On Wednesday, SpaceX’s Tesla roadster made its primary close approach to Mars. Mannequin, dubbed Starman, wearing a spacesuit, drove the roadster. It was a part of a dummy payload bind to the SpaceX Falcon Heavy Rocket’s 2nd stage that launched back in 2018.
The roadster, ‘driven’ by a mannequin dubbed ‘Starman’ wearing a spacesuit, was part of a dummy payload attached to the second stage of a SpaceX Falcon Heavy Rocket that launched in 2018 https://t.co/yWa9WJwVcb
— CNN Philippines (@cnnphilippines) October 8, 2020
SpaceX tweeted on Wednesday that the roadster made its primary close approach with Mars, coming within five million miles of the planet. An astronomer at the Harvard-Smithsonian Center for Astrophysics, Jonathan Dowell, tells CNN that it is a long distance. Mars would seem approximately 1/10 the diameter of the Moon, too small but not a point.
Starman, last seen leaving Earth, made its first close approach with Mars today—within 0.05 astronomical units, or under 5 million miles, of the Red Planet pic.twitter.com/gV8barFTm7
— SpaceX (@SpaceX) October 7, 2020
Dowell chased the rocket using the Jet Propulsion Laboratory Horizons System of the National Aeronautics and Space Administration (NASA). It has a precise path calculated from the initial orbit of Falcon 9 as it left Earth. Further, he says that it is in elliptical orbit across the Sun. In a tweet, Jonathan McDowell wrote that the stage passed the orbit of Mars some days before, around October 5.5. However, Mars was further away from it then had reached that part of its orbit.
The stage passed Mars’s orbit a couple days earlier, about Oct 5.5, but Mars was further from it then (hadn’t reached that part of its orbit). pic.twitter.com/mWUoUn0UO9
— Jonathan McDowell (@planet4589) October 7, 2020
whereisroadster.com is tracking the roadster’s location
According to the website whereisroadster.com, Roadster done around 1.7507 orbits across the Sun. The website officially tracks the location of the vehicle. The vehicle (roadster) is more than thirty-seven miles from Earth and traveled around 1.3 billion miles since its launching almost two years and eight months ago, according to whereisroadster.com.
Though it’ll be sometime earlier, it comes near to Earth again. Dowel explains that it will pass almost five million km from Earth in the year 2047. Not too much nearby to see it as a resolved object. One day, Starman could crash-land back on Earth. According to the calculations made in a paper from the University of Toronto in Canada by Hanno Rein. The vehicle has a six percent chance of crashing on Earth in the upcoming million years. Whereas, it has a 2.5 percent chance of hitting Venus.

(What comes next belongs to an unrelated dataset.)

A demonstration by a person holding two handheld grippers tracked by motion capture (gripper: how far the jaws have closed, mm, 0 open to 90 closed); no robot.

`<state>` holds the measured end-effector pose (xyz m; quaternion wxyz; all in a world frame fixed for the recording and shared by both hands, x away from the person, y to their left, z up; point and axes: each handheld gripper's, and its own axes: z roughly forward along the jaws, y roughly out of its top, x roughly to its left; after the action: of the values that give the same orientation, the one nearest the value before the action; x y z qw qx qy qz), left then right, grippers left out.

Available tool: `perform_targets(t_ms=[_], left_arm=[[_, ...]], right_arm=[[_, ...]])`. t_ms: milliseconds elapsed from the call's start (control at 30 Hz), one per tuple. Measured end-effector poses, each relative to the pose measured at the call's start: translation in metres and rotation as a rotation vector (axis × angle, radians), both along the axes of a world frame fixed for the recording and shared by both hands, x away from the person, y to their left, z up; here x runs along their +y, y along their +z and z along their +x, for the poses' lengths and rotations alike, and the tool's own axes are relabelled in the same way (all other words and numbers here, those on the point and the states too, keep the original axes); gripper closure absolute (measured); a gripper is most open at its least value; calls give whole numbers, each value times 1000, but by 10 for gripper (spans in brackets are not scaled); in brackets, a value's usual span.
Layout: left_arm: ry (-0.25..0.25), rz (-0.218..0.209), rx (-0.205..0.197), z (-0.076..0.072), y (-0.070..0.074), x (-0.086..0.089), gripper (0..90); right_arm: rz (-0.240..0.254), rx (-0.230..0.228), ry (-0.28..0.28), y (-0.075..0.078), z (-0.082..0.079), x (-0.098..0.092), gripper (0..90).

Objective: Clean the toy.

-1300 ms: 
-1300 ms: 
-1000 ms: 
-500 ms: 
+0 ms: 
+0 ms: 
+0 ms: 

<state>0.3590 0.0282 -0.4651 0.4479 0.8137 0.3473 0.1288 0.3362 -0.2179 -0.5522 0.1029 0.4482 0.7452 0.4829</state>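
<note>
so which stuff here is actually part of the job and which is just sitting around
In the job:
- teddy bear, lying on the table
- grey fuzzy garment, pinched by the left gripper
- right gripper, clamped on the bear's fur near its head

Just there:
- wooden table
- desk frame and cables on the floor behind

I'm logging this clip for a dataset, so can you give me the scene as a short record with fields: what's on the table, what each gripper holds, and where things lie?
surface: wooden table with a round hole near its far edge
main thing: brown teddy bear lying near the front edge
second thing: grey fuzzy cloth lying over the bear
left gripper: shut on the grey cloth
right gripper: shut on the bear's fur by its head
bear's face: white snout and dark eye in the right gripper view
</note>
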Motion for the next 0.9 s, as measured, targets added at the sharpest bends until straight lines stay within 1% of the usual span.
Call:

Initial launches of new rockets are risky things, which clarifies why SpaceX decided to put the Roadster and Starman aboard the first Falcon Heavy launch as a dummy payload. The Falcon Heavy since launched two latest missions, and both of them are operational flights. The booster hit the communications satellite Arabsat-6A in April of the previous year and delivered around two dozen payloads to orbit for different types of customers two months later.
According to NASA, Starman (a SpaceX spacesuit) placed into the seat of the driver. It also includes the Hot wheels toy model of the Roadster having a small Starman inside along with a storage device containing Isaac Asimov’s Foundation novels. Supposedly, the sound system of the car played the song of David Bowie “Space Oddity.”